Task directions: Copy out the entries below exactly as they stand, but only from the line containing "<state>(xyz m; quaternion" through the line containing "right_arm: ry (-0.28".

Exercise data below:

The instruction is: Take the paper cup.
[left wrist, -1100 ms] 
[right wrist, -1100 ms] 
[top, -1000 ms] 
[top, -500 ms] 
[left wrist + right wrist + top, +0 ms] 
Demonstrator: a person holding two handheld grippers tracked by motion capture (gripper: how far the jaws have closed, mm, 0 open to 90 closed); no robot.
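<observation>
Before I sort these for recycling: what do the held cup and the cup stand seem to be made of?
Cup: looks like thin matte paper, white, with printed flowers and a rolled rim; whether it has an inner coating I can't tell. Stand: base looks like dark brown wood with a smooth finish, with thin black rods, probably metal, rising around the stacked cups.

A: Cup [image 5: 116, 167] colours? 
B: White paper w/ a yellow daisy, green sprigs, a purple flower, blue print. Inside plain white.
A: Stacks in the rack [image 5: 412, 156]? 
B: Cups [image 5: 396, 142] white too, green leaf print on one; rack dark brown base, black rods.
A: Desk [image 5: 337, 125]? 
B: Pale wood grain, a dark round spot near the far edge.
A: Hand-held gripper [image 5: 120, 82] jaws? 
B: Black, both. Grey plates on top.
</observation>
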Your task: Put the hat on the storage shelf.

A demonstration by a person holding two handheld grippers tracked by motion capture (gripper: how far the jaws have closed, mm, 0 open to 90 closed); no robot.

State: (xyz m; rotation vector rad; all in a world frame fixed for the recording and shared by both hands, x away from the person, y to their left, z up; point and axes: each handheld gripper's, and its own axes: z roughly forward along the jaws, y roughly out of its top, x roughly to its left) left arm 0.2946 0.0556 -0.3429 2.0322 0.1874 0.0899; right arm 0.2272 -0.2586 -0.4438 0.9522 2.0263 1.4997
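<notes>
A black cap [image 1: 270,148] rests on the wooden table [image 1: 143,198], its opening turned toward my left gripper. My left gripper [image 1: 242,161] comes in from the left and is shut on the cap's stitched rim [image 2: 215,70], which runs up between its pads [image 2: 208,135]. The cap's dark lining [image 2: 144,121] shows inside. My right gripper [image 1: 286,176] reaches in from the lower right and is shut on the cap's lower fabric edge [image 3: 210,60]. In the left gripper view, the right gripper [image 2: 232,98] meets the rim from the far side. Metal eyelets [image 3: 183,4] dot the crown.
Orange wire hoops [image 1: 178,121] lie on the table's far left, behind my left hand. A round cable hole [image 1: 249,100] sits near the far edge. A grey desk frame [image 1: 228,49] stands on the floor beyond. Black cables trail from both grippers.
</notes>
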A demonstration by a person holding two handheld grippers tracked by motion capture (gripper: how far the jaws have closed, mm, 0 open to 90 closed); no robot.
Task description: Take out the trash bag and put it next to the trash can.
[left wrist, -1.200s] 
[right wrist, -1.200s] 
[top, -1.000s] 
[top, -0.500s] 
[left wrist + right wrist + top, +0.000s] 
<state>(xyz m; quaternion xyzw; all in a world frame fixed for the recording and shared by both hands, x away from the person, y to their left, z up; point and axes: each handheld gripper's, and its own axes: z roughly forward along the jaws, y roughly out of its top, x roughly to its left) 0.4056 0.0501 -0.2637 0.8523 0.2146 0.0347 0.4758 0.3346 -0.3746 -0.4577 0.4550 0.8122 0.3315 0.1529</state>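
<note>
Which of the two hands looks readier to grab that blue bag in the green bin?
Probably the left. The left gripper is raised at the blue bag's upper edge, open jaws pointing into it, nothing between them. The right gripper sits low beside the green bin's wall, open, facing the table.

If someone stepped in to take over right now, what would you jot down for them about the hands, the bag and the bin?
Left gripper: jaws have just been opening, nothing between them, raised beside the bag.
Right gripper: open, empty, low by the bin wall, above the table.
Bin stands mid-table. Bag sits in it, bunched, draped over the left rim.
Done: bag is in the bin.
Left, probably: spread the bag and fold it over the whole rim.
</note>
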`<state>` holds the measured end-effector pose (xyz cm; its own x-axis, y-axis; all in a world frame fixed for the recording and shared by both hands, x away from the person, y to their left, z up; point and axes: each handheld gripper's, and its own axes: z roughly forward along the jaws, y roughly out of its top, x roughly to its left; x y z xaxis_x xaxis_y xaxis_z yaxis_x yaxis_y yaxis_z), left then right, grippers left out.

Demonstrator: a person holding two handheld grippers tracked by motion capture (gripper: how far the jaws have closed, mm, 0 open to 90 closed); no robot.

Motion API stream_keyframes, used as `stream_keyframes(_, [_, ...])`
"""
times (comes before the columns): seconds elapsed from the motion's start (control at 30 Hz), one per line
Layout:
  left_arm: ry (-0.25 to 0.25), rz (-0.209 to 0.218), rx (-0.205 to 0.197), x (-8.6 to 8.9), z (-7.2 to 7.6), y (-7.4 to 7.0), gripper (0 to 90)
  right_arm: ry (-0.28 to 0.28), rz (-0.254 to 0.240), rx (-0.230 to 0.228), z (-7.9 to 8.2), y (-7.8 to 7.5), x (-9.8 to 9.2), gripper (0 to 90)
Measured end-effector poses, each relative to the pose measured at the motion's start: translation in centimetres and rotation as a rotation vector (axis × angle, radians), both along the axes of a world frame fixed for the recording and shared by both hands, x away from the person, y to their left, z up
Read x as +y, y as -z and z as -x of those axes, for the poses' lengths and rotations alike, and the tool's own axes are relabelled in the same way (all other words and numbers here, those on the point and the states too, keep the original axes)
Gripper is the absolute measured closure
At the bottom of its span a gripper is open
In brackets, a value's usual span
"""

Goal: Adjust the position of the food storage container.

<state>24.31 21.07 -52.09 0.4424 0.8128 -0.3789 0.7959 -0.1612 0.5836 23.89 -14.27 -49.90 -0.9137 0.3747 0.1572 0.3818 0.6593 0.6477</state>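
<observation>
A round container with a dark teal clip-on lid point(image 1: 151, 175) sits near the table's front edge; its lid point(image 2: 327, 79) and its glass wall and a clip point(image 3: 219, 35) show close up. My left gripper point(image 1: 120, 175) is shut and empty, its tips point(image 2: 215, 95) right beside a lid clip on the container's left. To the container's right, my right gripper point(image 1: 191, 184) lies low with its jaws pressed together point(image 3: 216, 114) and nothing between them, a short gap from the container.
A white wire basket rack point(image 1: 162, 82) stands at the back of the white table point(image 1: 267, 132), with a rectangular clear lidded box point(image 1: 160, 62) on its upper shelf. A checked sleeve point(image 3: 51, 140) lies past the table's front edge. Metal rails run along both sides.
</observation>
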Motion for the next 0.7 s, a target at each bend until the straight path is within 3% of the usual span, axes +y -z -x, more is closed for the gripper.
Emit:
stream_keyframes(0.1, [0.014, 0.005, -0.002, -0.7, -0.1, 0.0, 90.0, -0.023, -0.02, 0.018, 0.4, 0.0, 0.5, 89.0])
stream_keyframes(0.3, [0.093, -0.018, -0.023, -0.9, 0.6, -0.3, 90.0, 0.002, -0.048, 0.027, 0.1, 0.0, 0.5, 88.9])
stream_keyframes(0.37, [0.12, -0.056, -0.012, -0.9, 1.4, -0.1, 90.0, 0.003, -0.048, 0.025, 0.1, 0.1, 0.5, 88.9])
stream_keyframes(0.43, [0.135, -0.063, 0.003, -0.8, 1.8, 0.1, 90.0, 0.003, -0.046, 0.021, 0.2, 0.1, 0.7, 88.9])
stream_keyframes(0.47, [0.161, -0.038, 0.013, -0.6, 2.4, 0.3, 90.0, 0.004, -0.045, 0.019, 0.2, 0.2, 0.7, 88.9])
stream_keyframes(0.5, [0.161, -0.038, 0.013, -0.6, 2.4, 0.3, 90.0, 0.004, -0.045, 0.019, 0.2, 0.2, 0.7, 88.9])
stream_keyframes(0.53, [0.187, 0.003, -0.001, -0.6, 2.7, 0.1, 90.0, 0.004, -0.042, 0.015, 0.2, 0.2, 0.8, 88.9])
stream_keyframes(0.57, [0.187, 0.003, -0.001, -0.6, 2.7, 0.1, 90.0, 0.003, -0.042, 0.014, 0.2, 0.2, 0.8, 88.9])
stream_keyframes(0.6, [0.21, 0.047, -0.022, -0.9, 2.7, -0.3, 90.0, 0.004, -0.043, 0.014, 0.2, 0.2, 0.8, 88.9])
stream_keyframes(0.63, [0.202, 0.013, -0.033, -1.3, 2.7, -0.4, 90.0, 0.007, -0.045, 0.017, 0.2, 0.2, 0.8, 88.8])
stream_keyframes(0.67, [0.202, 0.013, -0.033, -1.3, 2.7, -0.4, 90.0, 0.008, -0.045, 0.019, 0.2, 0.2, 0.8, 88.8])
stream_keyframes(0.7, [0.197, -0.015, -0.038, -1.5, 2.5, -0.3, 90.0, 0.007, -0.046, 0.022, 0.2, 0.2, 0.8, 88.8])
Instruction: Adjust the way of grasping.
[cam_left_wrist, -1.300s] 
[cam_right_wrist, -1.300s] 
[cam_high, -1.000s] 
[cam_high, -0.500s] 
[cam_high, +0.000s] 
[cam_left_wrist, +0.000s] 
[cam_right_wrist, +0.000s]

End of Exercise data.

Response:
<state>(xyz m; quaternion xyzw; all in a world frame fixed for the recording and shared by both hands, x away from the person, y to their left, z up; point and axes: each handheld gripper's, and its own axes: z roughly forward along the jaws, y roughly out of its top, x roughly to its left) 0.4056 0.0501 -0.2637 0.8523 0.2146 0.0347 0.4758 0.3346 -0.3746 -0.4577 0.4550 0.8122 0.3315 0.1529</state>
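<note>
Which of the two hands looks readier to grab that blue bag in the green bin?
Probably the left. The left gripper is raised at the blue bag's upper edge, open jaws pointing into it, nothing between them. The right gripper sits low beside the green bin's wall, open, facing the table.

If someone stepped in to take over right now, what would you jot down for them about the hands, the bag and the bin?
Left gripper: jaws have just been opening, nothing between them, raised beside the bag.
Right gripper: open, empty, low by the bin wall, above the table.
Bin stands mid-table. Bag sits in it, bunched, draped over the left rim.
Done: bag is in the bin.
Left, probably: spread the bag and fold it over the whole rim.
</note>
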`<state>` holds the measured end-effector pose (xyz cm; its own x-axis, y-axis; all in a world frame fixed for the recording and shared by both hands, x away from the person, y to their left, z up; point and axes: each handheld gripper's, and its own axes: z roughly forward along the jaws, y roughly out of its top, x roughly to its left; x y z xaxis_x xaxis_y xaxis_z yaxis_x yaxis_y yaxis_z), left then right, grippers left out.

Demonstrator: a person holding two handheld grippers tracked by motion capture (gripper: how far the jaws have closed, mm, 0 open to 90 closed); no robot.

Motion API stream_keyframes, used as `stream_keyframes(_, [_, ...])`
"""
times (comes before the columns): seconds elapsed from the motion's start (control at 30 Hz), one per line
Layout:
  left_arm: ry (-0.25 to 0.25), rz (-0.209 to 0.218), rx (-0.205 to 0.197), x (-8.6 to 8.9), z (-7.2 to 7.6), y (-7.4 to 7.0), gripper (0 to 90)
  right_arm: ry (-0.28 to 0.28), rz (-0.254 to 0.240), rx (-0.230 to 0.228), z (-7.9 to 8.2), y (-7.8 to 7.5), x (-9.8 to 9.2), gripper (0 to 90)

This answer is now finished.